Goal of the exercise: Lines from the records below that contain the word "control" are to be copied out.
[Start of section]
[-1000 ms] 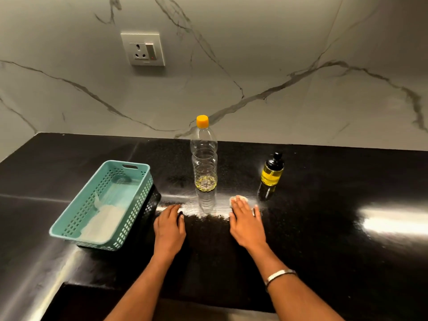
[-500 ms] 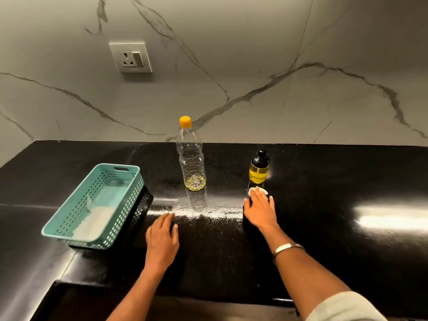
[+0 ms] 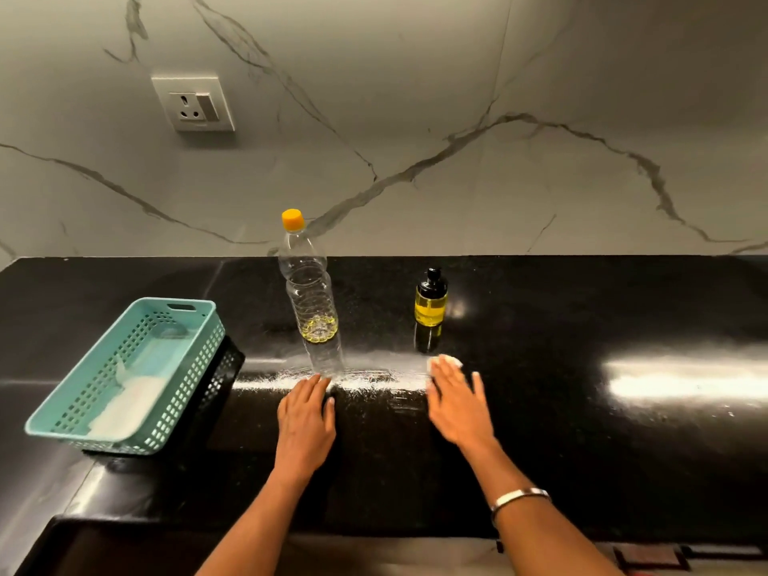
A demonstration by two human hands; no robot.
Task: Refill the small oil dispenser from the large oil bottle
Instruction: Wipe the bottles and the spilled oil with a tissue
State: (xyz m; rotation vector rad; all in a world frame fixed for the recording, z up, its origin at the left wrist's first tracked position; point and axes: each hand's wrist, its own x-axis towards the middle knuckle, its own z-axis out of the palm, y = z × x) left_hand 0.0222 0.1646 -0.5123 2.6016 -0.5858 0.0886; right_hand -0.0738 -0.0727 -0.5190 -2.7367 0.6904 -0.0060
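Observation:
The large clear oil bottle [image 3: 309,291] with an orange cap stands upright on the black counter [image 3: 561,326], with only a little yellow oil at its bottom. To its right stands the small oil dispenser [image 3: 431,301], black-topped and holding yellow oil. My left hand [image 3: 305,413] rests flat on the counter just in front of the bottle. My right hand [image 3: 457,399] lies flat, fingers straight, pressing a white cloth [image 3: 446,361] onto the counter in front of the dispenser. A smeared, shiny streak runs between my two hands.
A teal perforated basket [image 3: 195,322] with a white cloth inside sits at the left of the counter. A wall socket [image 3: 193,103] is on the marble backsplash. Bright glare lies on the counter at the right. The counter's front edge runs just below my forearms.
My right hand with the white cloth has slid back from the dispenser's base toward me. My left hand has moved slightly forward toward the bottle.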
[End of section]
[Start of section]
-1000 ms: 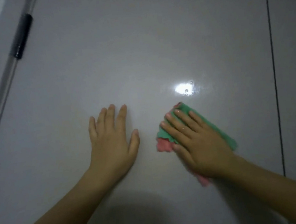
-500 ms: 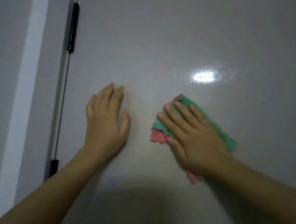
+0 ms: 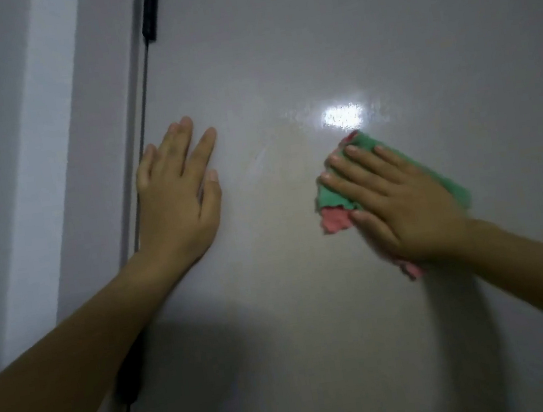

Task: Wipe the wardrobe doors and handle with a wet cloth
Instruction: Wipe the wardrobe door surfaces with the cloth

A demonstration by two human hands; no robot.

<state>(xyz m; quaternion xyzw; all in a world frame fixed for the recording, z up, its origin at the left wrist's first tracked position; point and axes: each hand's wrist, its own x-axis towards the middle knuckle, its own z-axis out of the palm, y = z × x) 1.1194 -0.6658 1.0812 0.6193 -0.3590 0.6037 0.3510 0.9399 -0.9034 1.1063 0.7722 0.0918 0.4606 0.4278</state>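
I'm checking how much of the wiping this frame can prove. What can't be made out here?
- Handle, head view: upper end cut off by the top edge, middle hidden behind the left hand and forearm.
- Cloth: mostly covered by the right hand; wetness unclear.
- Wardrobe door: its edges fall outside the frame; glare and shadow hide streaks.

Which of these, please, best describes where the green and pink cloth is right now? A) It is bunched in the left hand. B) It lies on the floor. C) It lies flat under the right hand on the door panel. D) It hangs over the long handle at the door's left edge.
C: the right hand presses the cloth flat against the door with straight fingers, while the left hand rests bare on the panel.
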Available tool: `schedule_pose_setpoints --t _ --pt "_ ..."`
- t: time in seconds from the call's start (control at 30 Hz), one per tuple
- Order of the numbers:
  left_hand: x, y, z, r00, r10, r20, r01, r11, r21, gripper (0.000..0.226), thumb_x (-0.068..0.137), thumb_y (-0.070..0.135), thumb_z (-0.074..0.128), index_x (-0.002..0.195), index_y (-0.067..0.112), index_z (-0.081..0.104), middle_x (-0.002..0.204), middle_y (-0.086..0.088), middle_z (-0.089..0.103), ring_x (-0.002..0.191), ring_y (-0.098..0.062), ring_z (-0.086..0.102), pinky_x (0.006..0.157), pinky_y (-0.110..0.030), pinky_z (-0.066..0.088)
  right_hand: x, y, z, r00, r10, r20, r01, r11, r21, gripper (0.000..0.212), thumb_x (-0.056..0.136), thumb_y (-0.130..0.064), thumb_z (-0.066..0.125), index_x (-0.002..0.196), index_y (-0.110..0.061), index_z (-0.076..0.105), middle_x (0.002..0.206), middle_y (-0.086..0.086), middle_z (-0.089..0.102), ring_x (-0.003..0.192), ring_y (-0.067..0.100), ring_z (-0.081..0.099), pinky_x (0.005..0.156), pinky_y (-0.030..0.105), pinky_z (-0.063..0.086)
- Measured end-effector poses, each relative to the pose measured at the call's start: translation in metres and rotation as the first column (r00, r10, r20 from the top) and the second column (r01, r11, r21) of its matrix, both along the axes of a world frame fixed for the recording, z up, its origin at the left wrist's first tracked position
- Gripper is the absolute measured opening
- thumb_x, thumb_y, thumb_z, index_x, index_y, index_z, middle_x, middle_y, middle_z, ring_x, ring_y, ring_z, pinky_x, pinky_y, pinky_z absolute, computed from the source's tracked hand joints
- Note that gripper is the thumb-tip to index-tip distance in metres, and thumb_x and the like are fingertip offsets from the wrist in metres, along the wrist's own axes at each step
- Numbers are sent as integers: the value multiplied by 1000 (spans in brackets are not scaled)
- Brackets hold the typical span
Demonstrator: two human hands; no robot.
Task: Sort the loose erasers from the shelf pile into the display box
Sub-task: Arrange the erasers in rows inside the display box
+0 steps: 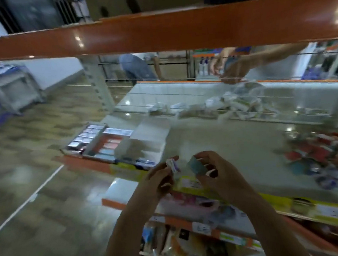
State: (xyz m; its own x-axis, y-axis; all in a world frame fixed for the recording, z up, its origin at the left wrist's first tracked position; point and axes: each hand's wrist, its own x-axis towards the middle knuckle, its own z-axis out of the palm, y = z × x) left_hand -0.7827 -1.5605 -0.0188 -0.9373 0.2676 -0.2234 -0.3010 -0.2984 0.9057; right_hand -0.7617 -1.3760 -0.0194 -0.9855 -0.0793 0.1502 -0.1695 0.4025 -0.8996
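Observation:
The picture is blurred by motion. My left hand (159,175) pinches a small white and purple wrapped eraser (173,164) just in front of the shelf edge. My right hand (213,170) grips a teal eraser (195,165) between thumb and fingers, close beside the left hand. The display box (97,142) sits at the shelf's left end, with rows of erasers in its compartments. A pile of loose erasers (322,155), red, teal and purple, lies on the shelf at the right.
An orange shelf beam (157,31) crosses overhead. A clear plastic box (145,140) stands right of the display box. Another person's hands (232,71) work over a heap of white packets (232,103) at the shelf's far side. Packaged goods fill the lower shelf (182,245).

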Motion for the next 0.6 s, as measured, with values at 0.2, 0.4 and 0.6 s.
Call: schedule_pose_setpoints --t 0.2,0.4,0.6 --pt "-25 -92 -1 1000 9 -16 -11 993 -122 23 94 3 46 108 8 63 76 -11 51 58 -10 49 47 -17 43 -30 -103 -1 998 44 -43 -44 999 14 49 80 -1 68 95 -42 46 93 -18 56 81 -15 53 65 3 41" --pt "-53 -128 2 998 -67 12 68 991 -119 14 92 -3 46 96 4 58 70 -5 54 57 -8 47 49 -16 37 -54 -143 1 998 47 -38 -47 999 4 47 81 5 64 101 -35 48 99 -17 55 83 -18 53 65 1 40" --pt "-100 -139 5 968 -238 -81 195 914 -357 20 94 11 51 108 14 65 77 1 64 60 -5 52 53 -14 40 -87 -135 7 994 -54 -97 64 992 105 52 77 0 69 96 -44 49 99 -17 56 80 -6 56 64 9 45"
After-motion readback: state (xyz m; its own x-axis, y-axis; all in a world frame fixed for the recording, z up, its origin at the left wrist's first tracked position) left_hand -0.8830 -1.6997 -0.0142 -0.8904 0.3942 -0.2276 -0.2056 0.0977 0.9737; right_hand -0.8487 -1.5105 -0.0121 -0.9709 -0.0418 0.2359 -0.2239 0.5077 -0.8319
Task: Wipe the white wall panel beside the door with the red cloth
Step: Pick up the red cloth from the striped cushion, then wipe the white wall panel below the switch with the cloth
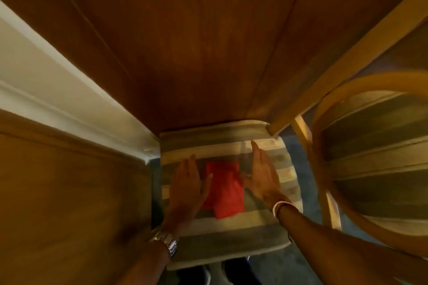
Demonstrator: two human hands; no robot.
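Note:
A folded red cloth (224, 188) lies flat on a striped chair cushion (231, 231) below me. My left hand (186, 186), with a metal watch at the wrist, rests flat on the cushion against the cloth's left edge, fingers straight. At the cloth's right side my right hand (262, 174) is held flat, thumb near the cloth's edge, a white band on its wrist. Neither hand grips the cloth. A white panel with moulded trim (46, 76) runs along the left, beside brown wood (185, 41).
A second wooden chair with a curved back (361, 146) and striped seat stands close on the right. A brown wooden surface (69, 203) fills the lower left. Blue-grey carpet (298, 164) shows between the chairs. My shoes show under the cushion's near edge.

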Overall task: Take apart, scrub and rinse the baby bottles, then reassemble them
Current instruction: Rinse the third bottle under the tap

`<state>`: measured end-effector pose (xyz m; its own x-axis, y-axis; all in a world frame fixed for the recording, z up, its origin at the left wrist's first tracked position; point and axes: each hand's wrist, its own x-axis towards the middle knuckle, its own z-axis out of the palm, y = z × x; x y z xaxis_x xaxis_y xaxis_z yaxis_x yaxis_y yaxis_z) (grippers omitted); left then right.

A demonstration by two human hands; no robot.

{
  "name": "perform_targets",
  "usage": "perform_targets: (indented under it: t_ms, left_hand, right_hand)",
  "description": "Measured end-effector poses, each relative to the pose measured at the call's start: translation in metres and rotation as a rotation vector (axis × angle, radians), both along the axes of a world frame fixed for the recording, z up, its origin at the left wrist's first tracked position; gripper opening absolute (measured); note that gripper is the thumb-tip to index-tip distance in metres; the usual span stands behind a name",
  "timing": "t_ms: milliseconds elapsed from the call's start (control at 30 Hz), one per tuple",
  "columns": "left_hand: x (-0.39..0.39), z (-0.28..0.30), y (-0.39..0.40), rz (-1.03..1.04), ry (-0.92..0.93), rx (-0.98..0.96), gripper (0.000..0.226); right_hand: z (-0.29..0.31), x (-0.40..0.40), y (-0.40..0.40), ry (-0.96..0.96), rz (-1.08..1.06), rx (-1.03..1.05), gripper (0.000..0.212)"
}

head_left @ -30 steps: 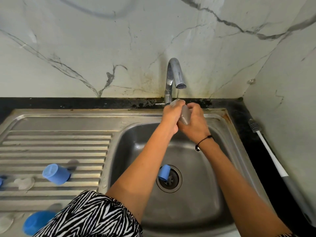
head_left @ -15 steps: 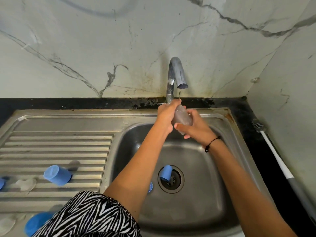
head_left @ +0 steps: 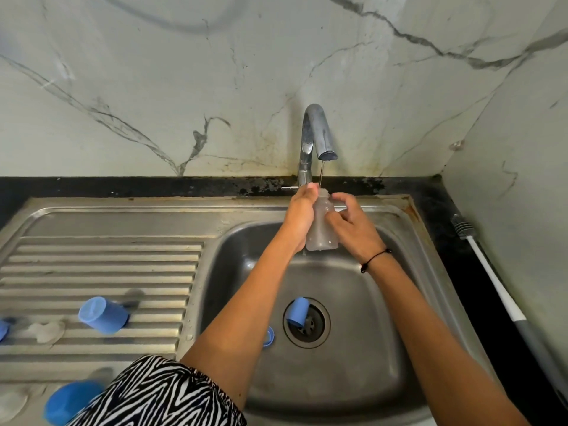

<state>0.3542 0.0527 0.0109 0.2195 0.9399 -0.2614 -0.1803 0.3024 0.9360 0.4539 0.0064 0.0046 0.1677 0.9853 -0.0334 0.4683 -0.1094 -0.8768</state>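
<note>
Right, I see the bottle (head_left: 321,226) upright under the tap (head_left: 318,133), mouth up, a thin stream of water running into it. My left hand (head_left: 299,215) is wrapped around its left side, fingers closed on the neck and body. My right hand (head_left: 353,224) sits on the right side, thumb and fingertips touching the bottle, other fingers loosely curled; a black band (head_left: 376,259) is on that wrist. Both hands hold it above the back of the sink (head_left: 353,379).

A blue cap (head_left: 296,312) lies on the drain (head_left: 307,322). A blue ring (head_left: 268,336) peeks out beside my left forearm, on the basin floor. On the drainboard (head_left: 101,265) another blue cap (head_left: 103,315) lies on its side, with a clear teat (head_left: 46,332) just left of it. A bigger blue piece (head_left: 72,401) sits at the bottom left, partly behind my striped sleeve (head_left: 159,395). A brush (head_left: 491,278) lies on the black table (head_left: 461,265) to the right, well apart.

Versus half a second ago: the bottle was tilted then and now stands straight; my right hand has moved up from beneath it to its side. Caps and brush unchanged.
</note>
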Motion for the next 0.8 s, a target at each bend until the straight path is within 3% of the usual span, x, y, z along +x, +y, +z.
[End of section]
Answer space:
- t: time in seconds from the call's start (control at 30 Hz), one per tuple
  "timing": "t_ms: milliseconds elapsed from the call's start (control at 30 Hz), one per tuple",

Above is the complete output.